Task objective: Filter the listing below down to the lines with the word "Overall" and copy those.

= = = =

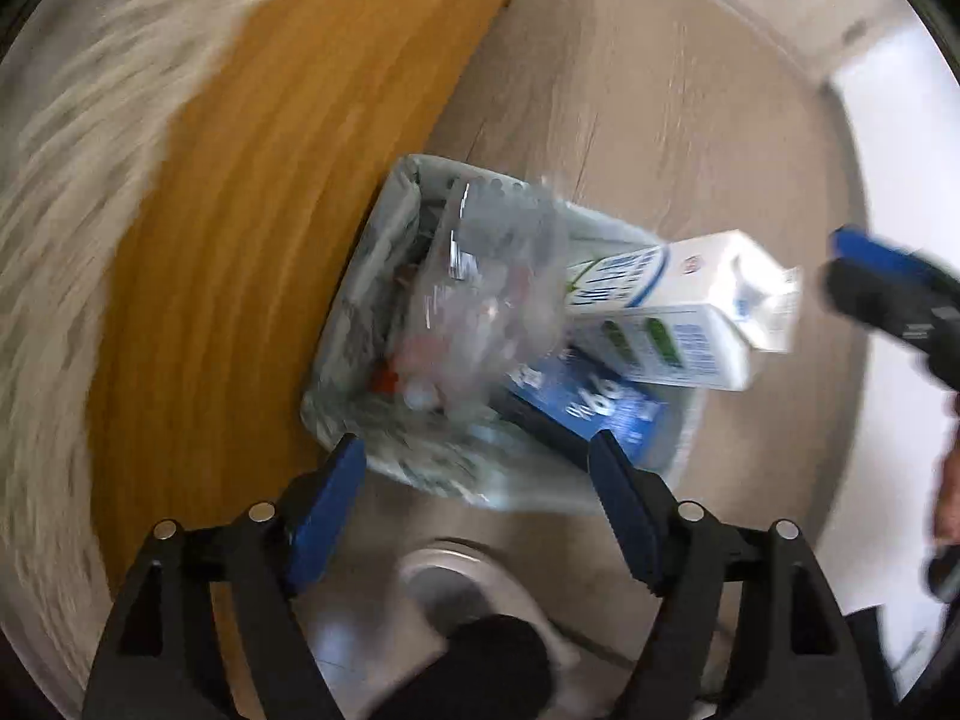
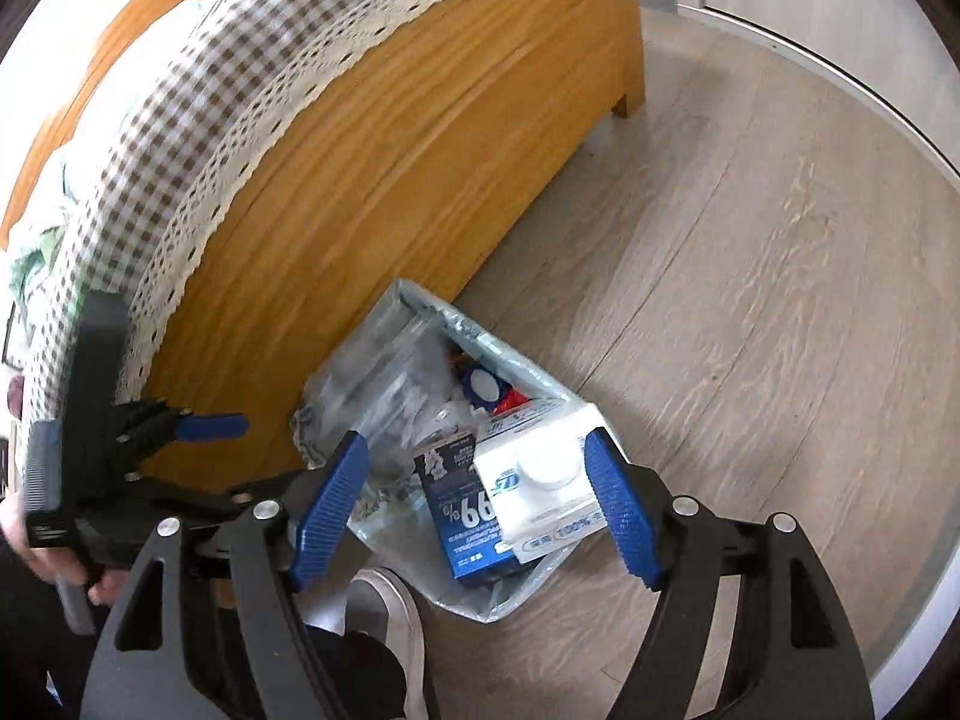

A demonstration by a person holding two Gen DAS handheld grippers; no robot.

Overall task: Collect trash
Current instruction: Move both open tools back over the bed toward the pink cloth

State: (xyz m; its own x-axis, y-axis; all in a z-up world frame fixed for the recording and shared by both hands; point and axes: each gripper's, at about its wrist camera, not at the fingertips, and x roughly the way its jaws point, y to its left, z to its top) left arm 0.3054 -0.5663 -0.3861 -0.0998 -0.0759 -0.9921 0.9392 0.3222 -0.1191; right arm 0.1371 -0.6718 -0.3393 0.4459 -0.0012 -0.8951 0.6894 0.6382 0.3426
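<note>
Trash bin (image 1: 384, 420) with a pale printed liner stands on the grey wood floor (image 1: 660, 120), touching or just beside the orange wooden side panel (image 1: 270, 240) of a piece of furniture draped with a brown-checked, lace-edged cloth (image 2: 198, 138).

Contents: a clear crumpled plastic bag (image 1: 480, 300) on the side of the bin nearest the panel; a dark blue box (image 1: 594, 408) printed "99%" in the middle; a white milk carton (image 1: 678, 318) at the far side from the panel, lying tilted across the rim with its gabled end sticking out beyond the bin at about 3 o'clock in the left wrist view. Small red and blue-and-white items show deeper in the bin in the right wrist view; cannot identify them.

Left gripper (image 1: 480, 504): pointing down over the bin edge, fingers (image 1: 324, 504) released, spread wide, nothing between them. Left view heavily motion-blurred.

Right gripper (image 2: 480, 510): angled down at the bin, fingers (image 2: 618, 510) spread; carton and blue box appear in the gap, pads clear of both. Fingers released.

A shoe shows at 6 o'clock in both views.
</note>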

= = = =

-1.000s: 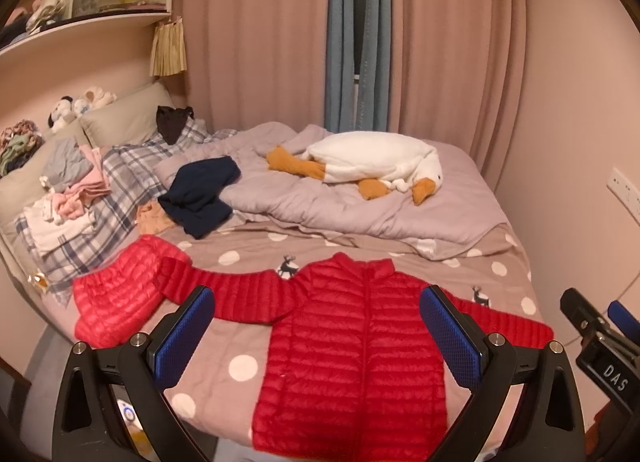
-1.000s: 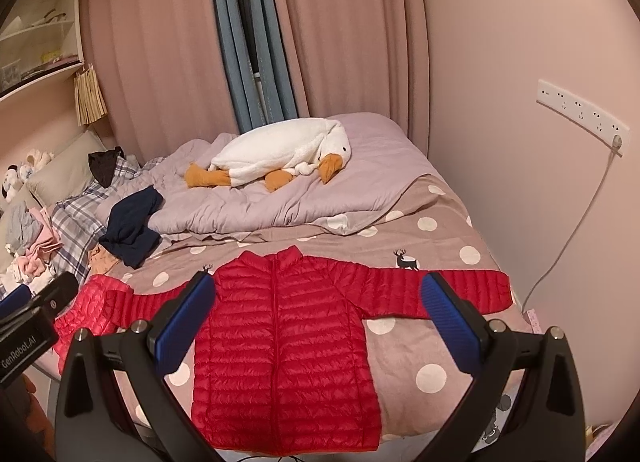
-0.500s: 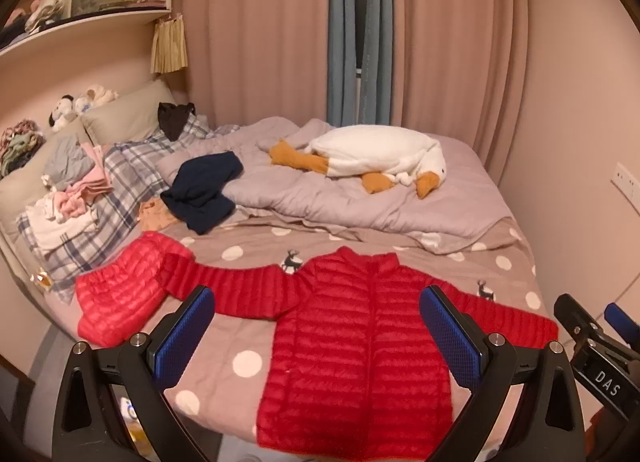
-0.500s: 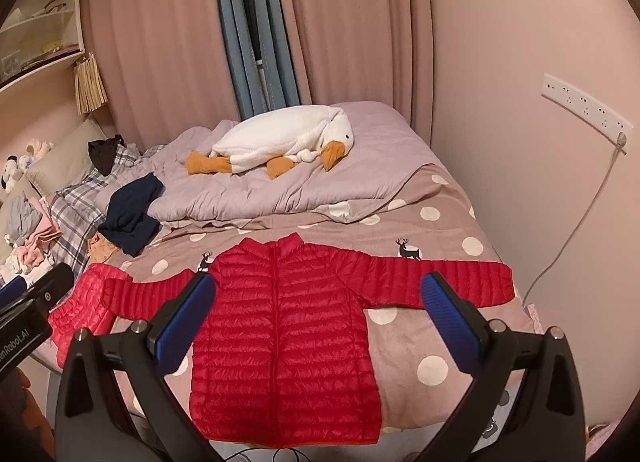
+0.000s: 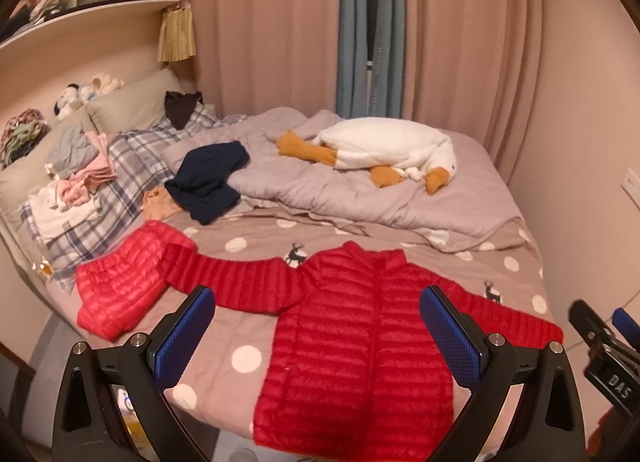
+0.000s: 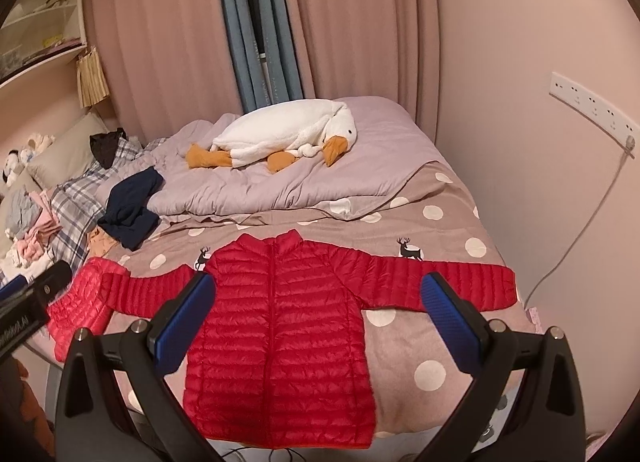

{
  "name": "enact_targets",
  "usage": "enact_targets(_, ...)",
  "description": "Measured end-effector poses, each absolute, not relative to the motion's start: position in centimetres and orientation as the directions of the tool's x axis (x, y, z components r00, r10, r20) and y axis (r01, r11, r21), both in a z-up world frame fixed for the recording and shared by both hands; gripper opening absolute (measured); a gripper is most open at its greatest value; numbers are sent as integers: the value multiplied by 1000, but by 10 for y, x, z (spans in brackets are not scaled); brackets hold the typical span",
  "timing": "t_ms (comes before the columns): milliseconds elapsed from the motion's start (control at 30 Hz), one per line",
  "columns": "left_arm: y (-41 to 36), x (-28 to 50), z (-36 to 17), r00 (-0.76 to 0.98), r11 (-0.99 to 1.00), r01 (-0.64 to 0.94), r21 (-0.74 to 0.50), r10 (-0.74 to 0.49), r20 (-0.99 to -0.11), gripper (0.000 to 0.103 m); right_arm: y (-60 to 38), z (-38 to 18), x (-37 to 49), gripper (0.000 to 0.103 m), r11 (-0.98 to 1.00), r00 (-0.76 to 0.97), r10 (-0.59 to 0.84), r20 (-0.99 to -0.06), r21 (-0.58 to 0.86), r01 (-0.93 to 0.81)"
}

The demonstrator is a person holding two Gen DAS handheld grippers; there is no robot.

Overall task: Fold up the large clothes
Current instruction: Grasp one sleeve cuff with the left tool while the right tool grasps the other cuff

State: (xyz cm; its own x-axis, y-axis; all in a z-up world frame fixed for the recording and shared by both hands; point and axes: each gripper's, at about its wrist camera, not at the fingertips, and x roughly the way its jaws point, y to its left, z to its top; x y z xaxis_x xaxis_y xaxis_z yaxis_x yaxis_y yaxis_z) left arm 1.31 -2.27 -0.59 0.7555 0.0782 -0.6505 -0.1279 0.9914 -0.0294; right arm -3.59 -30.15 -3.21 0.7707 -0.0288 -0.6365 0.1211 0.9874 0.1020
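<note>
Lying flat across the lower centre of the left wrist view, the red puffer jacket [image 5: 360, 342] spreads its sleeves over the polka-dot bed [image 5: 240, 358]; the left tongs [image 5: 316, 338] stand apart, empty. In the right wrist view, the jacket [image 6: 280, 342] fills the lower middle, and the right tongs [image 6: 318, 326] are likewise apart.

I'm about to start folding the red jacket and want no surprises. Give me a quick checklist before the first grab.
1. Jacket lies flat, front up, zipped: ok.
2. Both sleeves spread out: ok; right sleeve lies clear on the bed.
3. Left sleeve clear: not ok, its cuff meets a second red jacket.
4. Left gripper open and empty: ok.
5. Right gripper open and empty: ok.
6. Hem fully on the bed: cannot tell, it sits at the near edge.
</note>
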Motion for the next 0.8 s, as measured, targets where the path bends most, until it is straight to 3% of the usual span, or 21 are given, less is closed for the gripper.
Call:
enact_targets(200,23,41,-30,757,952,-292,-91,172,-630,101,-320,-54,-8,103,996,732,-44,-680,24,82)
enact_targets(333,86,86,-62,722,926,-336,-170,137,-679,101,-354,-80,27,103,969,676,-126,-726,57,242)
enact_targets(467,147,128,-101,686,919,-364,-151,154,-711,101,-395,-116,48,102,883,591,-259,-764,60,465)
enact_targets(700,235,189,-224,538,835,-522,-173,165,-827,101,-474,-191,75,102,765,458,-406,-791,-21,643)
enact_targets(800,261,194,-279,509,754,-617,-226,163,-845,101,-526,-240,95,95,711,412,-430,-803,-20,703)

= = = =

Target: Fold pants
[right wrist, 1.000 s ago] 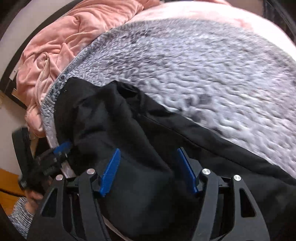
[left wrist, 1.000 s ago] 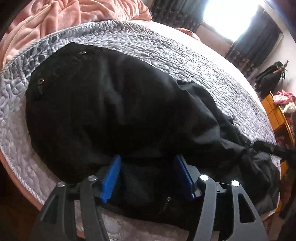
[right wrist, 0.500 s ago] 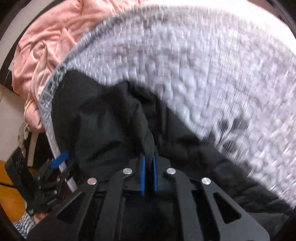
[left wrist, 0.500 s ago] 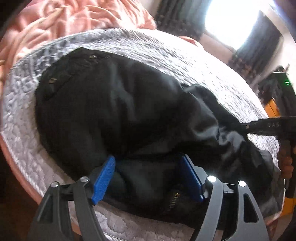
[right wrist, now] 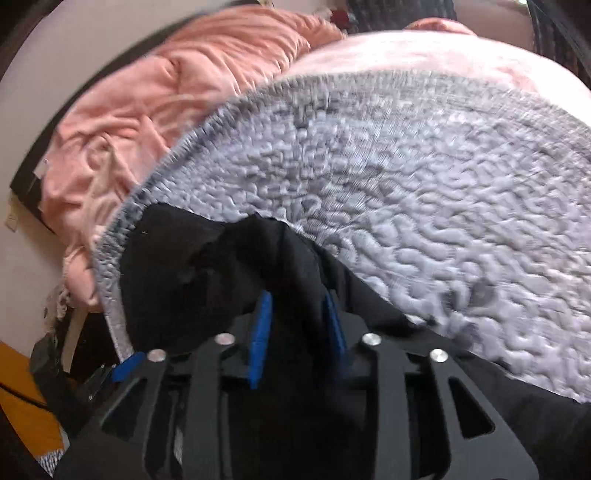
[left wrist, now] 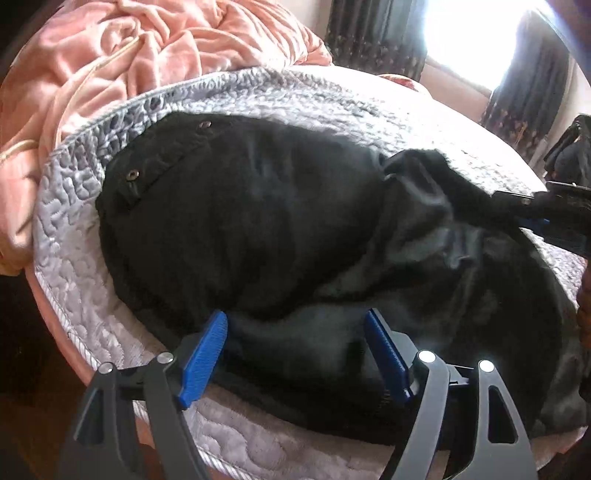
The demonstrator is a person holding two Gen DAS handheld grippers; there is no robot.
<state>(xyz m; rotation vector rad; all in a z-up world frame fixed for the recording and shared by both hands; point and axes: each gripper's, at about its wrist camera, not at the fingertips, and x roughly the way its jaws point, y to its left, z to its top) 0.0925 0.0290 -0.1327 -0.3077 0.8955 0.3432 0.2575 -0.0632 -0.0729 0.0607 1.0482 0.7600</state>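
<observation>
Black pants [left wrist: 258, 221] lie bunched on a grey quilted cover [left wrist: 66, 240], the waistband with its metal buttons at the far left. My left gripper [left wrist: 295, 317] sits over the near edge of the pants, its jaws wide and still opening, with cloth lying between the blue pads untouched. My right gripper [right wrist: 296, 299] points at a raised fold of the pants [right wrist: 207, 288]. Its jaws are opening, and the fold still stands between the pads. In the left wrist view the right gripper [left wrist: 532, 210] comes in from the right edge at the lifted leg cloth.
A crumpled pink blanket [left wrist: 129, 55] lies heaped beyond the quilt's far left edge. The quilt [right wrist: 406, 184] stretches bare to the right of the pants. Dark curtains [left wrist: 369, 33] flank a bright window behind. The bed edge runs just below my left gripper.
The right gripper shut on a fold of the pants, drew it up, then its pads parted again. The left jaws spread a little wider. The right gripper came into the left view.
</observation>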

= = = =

Response:
Overall task: Collect trash
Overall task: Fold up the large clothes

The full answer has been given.